On fait en sorte qu’avec Jésus nous vivons chaque minute de notre vie comme Jésus a vécu chaque minute de la Sienne c’est-à-dire en la voyant, Sa vie à Lui, comme l’appel de Son Père pour le Salut du monde, comme la volonté aimante de Son Père pour le propre Salut du Fils : « Que ta volonté soit faite, non pas la mienne. »
Je transforme chaque minute de ma vie en l’adhésion que Jésus a donnée ! Soyons conscients du mystère théologique, de cette puissance due au Baptême qui me conforme au Christ dans la foi par l’Esprit Saint : je transforme chaque minute de ma vie à moi en une minute de la vie de Jésus qui, Lui, voit Sa vie comme un don de Dieu !
Et je sais que, malheureusement, je ne vois pas toujours ma vie comme un don de Dieu, comme une volonté aimante de Dieu que Dieu me présente à travers les obligations (terme réducteur de notre morale humaine, mais il n’y en a point d’autre) comme les obligations de mon état, mon état de prêtre, mon état d’homme marié, mon état de mère de famille, mon état professionnel, les obligations de mon état et les réalités plus ou moins dures de ma vie…
Il nous faut les voir comme le Christ a vu Sa vie comme étant l’expression de l’heure du Père. Souvenez-vous : « Mon heure n’est pas encore venue… » L’heure du Père… Jésus n’est pas allé tout seul au combat. Jésus n’y est pas allé comme un surhomme libéré des états de notre nature humaine. Jésus y est allé parce qu’Il sait que Sa « nourriture est de faire la volonté du Père ». Il sait que Sa vie est la volonté aimante de Dieu pour Son propre salut, de Jésus Fils de la Vierge Marie, et pour le salut de l’humanité par Lui Jésus Fils de Dieu !
« Je suis venu pour accomplir la Loi »
Et dans la mesure où, je réponds comme Zachée et j’accueille Jésus dans ma vie pour que ma vie soit en Lui, pour que ma minute soit la Sienne ou que Sa minute soit la mienne, j’accomplis par cette puissance que Dieu me donne et dont parle Paul, dans la seconde Lecture, cette grâce qui est en fait la présence du Christ en moi, l’Esprit de Jésus ; par cette grâce j’accomplis, avec toute ma recherche de perfection, cette minute, comme Jésus l’a accomplie : « Je suis venu pour accomplir la Loi », minute par minute, iota par iota.

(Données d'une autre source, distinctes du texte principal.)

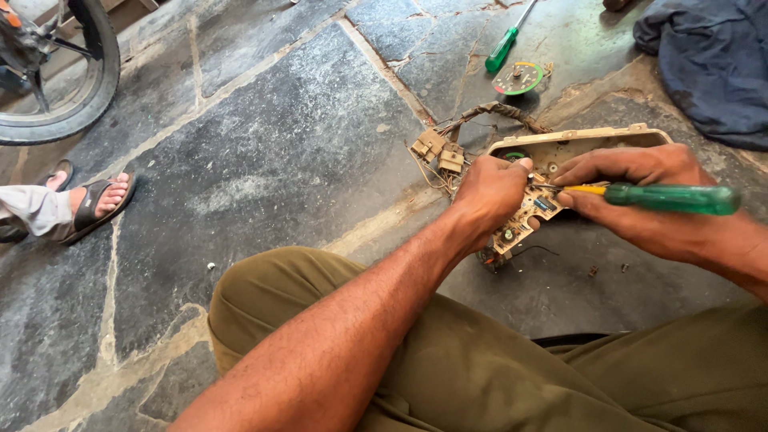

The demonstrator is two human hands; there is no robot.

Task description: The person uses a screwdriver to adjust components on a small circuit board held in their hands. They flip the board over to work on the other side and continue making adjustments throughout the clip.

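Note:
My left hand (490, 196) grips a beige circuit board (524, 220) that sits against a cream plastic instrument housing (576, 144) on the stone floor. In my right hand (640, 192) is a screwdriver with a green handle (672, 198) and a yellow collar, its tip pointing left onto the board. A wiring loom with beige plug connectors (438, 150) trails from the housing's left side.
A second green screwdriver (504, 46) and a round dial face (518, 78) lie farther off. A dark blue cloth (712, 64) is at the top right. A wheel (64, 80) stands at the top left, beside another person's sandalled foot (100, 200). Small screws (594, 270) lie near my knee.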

J’accomplis parfaitement chaque minute de ma vie avec la perfection de Jésus.
Quelques fois malheureusement je refuse cette perfection de Jésus et je redeviens Zachée dans sa première vie : jusqu’au moment où, me rendant au sacrement de la Réconciliation, je deviens Zachée dans la deuxième part de sa vie. Et je vais comme ça de chute en relèvement, de relèvement en chute, en progressant…
Mais à chaque fois que je suis en face du Christ, que ce soit comme Zachée avant ou comme Zachée après, je suis déjà Zachée : et le Salut arrive dans mon âme, même si je suis pécheur, car je suis comme Zachée c’est-à-dire devant et à l’écoute de Jésus, recevant Jésus.

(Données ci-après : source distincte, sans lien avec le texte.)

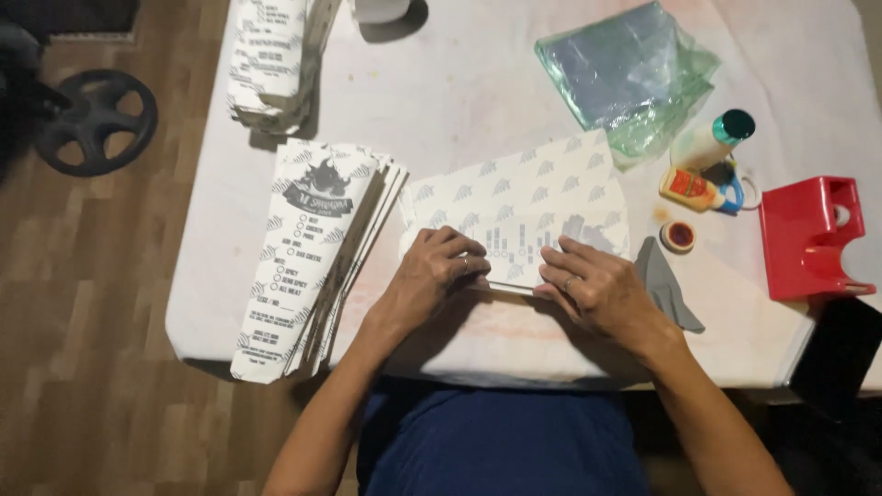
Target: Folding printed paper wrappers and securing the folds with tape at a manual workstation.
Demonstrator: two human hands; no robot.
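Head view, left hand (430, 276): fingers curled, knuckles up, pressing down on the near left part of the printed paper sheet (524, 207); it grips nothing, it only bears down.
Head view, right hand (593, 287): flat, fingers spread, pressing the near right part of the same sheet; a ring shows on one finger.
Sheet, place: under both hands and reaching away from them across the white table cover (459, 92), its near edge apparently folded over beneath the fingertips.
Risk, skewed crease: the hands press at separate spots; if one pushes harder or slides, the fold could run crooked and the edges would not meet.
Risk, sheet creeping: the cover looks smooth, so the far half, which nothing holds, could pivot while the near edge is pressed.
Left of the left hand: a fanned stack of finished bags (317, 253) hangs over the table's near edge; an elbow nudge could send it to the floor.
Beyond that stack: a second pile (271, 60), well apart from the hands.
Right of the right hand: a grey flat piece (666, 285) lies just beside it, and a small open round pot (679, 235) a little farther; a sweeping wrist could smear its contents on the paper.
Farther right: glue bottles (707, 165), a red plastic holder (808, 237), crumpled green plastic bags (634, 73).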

« Je me tiens à la porte et je frappe… »
Avant même que Zachée dise au Christ : « Je rends tout l’argent que j’ai volé », le Salut est déjà dans cette maison parce que le Christ est déjà sous le toit de Zachée. Avant même que nous nous rendions au confessionnal, dès qu’ayant fait une boulette, une faute, nous avons la conscience de ce dérapage, le Christ est en nous. Le Christ est en nous et c’est Lui-même par Sa grâce qui va nous mener au sacrement de Réconciliation pour assurer ce relèvement. Non pas par notre psychologie, mais par la grâce du sacrement.
Voilà ce texte magnifique de Zachée. C’est comme cela que le Salut arrive dans cette maison, dans cette vie, encore une fois quelle que soit la vie, qu’elle soit brève ou longue, peu importe ; ce n’est pas ma vie qui quantifie ma sainteté, c’est la présence du Christ dans chaque minute de ma vie qui me fait voir cette vie comme Jésus a vu la Sienne, qui me fait accomplir cette vie comme Jésus a accompli la Sienne et qui me la fait accomplir en Lui.